### WHAT IS EXPECTED
From the entries that follow, copy exactly the lines beginning at the line holding "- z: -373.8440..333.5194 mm" and continuing through the line holding "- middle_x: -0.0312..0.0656".
##### ENTRIES PROVIDED #####
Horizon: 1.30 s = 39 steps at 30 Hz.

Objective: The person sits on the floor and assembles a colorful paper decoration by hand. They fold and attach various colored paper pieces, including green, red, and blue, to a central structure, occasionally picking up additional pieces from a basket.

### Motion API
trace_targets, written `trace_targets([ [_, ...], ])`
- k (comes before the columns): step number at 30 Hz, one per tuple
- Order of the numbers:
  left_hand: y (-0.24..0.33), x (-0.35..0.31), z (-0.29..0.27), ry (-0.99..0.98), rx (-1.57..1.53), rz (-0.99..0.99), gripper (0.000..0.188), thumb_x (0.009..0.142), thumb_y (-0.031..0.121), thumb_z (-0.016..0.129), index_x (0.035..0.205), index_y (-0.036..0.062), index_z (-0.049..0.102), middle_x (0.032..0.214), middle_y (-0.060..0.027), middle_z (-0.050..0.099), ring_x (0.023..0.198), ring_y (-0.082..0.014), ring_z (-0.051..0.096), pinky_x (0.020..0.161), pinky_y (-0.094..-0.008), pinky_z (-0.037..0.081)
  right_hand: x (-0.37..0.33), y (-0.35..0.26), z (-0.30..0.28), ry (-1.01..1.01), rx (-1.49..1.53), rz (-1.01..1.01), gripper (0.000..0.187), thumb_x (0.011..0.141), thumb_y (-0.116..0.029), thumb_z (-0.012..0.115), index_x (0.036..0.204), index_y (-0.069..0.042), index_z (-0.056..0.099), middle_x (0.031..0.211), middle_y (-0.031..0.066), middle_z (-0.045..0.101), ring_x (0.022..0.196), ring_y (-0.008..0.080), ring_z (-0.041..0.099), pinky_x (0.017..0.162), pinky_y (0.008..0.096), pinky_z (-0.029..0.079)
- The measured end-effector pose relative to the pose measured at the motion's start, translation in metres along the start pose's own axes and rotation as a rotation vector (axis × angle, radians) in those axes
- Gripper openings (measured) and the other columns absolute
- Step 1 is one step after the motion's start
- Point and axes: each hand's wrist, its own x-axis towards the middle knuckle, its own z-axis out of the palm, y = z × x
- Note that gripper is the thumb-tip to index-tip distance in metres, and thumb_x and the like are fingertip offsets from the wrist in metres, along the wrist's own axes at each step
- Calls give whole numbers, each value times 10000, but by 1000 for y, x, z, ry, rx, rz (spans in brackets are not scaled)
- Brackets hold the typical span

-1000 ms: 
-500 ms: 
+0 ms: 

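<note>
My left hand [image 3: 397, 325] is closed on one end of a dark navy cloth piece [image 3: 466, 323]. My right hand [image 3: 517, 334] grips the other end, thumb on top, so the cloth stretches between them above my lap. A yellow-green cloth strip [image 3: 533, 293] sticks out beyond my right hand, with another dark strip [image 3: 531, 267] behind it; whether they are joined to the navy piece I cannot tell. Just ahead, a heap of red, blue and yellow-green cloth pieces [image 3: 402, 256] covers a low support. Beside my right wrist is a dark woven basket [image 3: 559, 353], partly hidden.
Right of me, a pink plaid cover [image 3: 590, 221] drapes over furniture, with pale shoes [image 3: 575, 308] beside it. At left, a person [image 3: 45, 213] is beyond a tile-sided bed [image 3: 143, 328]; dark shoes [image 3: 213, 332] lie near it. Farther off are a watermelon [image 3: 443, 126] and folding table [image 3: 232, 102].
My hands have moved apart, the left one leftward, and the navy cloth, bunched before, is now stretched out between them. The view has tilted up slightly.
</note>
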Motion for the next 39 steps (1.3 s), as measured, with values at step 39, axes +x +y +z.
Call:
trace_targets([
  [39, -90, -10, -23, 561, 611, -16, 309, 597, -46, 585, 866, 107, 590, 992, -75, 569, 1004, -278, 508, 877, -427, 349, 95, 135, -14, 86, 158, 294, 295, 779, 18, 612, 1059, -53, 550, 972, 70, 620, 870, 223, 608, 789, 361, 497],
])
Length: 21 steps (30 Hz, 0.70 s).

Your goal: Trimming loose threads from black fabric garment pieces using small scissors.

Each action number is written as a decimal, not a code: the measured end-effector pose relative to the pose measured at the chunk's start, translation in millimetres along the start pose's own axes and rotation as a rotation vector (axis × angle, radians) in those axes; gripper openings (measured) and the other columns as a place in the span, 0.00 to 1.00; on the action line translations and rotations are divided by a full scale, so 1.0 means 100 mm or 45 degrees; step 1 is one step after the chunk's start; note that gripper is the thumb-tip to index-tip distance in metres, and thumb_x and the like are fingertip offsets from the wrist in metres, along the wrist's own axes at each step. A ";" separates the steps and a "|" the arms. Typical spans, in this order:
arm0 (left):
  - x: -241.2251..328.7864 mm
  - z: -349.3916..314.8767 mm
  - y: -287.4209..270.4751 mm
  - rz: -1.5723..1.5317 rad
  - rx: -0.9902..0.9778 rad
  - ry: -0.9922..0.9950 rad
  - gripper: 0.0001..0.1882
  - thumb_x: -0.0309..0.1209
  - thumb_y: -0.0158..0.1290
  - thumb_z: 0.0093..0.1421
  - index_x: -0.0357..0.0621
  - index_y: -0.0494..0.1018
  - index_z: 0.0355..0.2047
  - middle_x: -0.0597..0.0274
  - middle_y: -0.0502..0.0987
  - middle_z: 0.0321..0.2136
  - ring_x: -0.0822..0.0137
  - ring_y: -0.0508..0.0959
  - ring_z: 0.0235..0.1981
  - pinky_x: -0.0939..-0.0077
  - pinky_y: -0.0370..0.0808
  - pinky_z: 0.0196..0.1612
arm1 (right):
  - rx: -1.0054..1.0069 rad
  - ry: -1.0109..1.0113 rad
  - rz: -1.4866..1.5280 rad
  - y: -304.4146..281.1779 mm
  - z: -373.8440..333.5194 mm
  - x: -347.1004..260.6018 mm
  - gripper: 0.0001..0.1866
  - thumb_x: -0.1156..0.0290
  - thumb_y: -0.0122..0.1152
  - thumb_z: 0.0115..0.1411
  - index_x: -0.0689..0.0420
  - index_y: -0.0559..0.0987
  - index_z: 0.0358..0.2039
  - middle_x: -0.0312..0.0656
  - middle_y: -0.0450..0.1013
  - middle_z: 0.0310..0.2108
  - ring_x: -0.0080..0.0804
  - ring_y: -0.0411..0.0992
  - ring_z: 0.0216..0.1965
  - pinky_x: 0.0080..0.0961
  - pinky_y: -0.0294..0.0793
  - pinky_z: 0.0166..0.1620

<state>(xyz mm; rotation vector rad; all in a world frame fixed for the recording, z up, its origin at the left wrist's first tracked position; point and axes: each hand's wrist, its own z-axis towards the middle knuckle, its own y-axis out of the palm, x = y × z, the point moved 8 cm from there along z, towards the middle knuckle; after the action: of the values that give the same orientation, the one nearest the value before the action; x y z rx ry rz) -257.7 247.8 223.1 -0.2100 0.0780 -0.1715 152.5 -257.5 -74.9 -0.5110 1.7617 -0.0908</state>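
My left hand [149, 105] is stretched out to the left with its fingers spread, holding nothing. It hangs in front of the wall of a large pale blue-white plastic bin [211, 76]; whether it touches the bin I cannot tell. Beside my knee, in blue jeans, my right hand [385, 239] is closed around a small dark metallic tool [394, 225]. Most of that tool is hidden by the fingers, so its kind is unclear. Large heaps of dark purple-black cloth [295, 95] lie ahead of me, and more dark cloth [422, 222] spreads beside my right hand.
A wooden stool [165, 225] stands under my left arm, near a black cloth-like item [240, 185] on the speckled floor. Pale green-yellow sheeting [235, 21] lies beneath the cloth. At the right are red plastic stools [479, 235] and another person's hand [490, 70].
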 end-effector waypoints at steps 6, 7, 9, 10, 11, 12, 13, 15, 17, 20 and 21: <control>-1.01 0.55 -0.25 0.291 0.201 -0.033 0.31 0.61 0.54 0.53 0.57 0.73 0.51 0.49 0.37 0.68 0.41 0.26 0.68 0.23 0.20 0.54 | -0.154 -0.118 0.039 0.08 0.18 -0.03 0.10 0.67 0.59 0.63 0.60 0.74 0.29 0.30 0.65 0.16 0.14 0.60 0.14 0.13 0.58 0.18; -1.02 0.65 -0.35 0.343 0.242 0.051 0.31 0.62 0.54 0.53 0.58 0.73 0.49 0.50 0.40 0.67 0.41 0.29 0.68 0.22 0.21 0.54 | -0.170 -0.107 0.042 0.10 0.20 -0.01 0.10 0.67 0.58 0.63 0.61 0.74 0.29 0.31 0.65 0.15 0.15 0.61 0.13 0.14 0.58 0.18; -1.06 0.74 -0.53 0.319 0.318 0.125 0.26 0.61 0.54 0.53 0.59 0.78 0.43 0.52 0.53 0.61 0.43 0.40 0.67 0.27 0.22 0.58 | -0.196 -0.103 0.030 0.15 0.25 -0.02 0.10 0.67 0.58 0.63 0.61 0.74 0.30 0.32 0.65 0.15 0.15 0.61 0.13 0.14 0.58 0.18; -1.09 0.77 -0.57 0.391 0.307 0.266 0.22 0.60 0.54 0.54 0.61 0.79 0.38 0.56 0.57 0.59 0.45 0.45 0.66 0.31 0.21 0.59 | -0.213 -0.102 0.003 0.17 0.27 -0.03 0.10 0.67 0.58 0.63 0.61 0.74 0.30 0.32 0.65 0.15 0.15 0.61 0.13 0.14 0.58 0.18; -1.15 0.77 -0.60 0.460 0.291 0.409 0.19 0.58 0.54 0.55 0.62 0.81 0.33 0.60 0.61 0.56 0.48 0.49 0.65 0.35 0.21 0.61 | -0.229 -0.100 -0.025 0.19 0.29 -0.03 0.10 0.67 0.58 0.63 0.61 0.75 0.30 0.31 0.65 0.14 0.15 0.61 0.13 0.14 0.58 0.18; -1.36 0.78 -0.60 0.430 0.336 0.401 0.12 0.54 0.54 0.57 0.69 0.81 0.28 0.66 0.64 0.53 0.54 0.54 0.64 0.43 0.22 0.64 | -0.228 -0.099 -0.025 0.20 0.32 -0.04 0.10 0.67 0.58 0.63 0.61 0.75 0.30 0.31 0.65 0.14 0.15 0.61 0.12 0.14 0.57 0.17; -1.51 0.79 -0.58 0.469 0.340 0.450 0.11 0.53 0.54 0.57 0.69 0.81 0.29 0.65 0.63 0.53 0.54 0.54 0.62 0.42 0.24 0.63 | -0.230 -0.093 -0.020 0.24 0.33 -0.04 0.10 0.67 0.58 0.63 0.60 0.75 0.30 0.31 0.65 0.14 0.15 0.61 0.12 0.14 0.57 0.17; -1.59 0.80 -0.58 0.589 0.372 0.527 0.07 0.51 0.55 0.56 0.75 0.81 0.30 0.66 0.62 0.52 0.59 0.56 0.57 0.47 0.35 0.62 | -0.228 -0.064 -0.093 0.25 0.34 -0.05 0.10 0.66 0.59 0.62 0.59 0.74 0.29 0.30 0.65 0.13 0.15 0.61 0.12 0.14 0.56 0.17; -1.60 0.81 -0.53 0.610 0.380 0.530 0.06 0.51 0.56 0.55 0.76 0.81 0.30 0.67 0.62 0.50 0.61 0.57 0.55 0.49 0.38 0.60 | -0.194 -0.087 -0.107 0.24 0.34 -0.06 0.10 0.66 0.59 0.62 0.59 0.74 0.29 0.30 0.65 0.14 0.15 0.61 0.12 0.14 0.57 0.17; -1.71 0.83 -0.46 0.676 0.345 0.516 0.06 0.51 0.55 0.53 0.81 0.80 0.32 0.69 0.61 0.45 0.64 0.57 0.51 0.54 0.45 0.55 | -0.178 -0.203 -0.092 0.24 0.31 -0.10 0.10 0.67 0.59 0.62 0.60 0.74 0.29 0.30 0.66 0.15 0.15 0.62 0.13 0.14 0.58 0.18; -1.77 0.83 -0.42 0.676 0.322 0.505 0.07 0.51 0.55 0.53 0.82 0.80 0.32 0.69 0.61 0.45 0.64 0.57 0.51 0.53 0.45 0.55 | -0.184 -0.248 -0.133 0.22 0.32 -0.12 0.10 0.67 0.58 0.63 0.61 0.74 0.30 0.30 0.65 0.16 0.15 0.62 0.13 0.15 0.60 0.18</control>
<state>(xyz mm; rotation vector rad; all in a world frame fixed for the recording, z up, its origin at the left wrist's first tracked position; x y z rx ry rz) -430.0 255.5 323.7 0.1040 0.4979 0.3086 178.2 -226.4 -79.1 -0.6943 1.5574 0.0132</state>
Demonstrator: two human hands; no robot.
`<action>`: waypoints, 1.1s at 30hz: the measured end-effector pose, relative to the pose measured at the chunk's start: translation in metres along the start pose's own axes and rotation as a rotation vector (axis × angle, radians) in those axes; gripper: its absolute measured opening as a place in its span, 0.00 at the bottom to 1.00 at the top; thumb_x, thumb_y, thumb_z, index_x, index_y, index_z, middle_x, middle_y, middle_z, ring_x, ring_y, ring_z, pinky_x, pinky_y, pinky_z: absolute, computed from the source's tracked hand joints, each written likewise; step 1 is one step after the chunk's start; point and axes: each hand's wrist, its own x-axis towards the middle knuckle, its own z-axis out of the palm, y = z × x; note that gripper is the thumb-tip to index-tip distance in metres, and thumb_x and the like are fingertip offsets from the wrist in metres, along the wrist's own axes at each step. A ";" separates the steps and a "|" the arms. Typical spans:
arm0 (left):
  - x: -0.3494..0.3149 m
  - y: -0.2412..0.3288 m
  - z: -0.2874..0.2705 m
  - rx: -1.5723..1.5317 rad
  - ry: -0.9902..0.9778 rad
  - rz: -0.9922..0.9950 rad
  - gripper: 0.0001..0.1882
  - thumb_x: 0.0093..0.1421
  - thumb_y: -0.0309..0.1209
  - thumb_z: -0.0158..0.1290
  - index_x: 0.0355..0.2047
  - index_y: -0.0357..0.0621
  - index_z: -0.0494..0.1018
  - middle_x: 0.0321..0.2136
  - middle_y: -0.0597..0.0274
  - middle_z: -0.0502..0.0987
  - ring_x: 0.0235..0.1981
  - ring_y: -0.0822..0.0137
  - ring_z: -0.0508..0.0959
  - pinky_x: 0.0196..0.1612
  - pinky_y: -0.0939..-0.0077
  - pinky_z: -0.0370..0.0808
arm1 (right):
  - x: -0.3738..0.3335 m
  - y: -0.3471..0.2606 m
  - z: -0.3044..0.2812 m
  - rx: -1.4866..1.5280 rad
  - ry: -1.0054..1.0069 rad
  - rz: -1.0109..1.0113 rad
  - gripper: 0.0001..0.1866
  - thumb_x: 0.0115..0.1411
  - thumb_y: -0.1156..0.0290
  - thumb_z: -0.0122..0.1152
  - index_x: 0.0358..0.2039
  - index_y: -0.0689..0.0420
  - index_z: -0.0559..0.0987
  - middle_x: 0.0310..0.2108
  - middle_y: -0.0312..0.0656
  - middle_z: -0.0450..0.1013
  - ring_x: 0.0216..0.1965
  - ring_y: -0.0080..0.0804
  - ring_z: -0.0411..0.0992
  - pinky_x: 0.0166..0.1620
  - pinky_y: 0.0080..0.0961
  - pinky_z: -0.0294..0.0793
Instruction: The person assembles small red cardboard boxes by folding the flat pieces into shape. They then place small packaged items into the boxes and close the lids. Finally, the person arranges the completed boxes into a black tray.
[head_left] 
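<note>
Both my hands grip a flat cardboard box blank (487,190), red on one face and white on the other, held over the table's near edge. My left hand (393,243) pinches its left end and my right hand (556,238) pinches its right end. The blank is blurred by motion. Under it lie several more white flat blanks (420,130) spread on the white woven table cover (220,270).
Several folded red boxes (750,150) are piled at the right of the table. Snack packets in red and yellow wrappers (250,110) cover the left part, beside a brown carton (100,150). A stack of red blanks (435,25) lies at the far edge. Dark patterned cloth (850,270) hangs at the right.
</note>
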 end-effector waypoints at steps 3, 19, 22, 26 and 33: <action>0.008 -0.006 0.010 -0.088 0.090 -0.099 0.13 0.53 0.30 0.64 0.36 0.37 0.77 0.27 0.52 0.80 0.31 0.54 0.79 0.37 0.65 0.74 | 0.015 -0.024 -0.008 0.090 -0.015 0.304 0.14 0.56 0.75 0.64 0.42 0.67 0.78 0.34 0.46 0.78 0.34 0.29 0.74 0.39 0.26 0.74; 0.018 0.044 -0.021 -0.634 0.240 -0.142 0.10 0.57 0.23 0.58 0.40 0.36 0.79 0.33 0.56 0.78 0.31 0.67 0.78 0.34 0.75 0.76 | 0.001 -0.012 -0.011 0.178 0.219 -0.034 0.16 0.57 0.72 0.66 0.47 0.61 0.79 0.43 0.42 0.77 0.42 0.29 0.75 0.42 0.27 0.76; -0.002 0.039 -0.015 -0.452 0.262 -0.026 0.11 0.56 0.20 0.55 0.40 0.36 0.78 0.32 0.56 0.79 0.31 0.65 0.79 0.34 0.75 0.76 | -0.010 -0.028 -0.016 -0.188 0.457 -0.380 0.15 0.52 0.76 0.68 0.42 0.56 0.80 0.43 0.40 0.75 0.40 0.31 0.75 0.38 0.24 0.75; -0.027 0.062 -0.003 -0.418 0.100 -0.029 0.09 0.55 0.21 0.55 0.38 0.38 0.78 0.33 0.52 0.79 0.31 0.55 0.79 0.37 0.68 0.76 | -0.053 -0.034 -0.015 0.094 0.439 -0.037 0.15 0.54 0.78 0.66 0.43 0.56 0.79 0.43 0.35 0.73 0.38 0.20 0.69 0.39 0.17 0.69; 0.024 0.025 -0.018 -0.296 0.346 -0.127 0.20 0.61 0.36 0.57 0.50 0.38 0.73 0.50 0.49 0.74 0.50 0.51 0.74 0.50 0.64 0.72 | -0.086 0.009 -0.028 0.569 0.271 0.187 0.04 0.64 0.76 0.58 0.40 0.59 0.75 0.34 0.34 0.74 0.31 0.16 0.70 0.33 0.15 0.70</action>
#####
### RESULT OF THIS TASK
  - z: -373.8440..333.5194 mm
  - x: -347.1004..260.6018 mm
  - gripper: 0.0001..0.1866
  - thumb_x: -0.1156..0.0290
  - thumb_y: -0.0122..0.1152
  - thumb_z: 0.0115..0.1411
  - index_x: -0.0689..0.0420
  - index_y: -0.0559..0.0987
  - index_z: 0.0358..0.2039
  - middle_x: -0.0312..0.0656

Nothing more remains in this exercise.